Find the word "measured" in the listing, and copy out each line where it turns up.

Supplied data.
◆ ◆ ◆ ◆
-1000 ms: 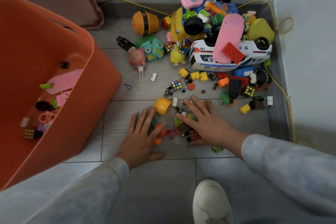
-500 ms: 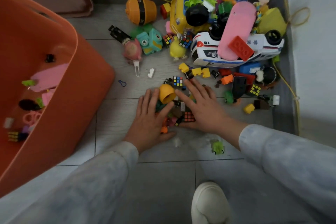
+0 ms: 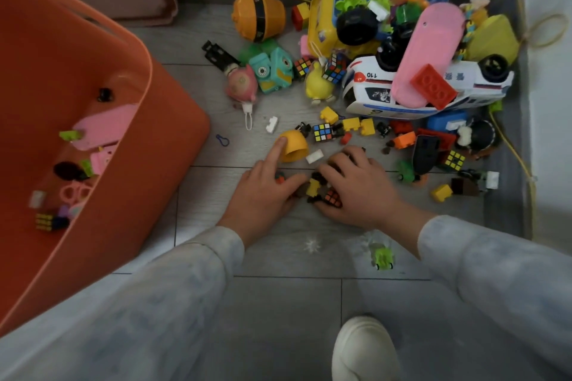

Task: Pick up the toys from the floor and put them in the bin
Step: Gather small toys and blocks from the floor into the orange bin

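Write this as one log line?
left hand: touches yellow cup | right hand: curled round small toys | bin: partly filled
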Tool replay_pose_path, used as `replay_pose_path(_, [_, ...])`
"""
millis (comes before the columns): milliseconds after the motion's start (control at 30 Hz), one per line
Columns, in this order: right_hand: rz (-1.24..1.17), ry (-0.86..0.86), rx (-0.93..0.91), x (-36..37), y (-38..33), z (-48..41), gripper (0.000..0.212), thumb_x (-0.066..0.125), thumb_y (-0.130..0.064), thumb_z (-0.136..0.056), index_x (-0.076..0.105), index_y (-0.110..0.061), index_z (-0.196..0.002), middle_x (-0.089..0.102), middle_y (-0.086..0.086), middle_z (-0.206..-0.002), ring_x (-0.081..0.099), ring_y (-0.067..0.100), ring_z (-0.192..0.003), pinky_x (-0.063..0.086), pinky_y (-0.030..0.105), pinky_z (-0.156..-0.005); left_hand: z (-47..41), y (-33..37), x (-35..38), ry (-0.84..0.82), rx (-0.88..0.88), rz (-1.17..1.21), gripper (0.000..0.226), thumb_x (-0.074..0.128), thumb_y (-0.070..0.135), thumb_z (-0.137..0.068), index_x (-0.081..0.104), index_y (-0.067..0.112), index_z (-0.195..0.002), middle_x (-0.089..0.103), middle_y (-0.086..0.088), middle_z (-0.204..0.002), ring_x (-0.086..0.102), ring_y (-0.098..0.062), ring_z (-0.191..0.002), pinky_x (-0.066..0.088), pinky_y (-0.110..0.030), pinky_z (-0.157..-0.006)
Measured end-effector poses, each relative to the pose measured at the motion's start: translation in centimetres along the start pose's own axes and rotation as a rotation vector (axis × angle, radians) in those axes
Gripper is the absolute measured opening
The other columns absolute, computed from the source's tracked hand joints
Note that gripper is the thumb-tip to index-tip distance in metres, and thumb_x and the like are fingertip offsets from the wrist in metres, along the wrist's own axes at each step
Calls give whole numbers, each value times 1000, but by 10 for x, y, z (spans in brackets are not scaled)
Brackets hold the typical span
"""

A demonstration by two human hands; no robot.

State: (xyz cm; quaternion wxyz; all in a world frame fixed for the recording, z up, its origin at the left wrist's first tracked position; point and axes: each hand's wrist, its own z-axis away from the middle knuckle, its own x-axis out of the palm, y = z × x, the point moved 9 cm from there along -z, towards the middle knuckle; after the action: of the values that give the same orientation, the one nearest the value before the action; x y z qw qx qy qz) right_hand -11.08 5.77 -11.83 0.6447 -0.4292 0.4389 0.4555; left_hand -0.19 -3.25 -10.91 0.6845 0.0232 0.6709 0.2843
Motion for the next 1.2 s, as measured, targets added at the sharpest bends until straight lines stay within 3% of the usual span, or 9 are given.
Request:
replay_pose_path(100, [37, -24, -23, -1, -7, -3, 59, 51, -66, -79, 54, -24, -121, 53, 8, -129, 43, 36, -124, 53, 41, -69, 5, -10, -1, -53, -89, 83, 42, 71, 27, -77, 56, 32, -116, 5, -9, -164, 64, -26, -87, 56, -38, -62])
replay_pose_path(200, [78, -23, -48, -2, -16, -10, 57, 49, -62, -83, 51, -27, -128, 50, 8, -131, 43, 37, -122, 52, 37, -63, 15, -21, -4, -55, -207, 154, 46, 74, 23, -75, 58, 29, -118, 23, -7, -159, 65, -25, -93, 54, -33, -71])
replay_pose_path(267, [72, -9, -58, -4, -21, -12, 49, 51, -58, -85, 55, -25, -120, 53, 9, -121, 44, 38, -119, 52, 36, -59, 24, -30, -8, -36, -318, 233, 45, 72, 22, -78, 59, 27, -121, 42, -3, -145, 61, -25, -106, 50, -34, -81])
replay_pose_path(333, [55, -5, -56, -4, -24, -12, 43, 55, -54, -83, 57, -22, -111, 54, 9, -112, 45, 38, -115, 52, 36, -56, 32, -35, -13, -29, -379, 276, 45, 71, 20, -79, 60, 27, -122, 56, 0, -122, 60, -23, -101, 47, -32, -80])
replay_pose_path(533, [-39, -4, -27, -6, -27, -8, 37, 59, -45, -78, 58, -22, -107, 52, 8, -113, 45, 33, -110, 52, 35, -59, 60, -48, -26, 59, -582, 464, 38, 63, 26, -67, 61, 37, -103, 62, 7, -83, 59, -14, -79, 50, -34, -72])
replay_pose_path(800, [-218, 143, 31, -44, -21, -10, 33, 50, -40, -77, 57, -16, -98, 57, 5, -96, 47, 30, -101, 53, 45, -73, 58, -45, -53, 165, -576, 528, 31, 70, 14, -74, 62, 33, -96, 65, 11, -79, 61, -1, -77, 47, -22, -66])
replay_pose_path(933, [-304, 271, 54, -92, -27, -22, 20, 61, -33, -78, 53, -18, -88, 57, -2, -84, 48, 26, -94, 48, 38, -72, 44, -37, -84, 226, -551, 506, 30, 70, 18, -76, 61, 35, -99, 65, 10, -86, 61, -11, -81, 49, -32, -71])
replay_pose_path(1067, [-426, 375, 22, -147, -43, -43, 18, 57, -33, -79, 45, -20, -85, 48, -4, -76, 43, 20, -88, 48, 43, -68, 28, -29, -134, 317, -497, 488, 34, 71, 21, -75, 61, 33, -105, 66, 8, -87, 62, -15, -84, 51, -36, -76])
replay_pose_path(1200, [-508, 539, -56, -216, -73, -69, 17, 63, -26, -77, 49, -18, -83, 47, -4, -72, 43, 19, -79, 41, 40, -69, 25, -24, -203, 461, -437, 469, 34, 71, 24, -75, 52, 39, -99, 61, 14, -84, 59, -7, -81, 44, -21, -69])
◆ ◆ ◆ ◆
Written solution.
Measured end-effector poses, each relative to the pose measured at the motion's start: translation in centimetres along the start pose's own axes and rotation as a rotation vector (axis × angle, radians) in those axes
Gripper is the absolute measured opening
Motion for the next 1.2 s, as measured, targets added at the sharpest bends until straight lines stay within 3% of the usual span, or 9 are given.

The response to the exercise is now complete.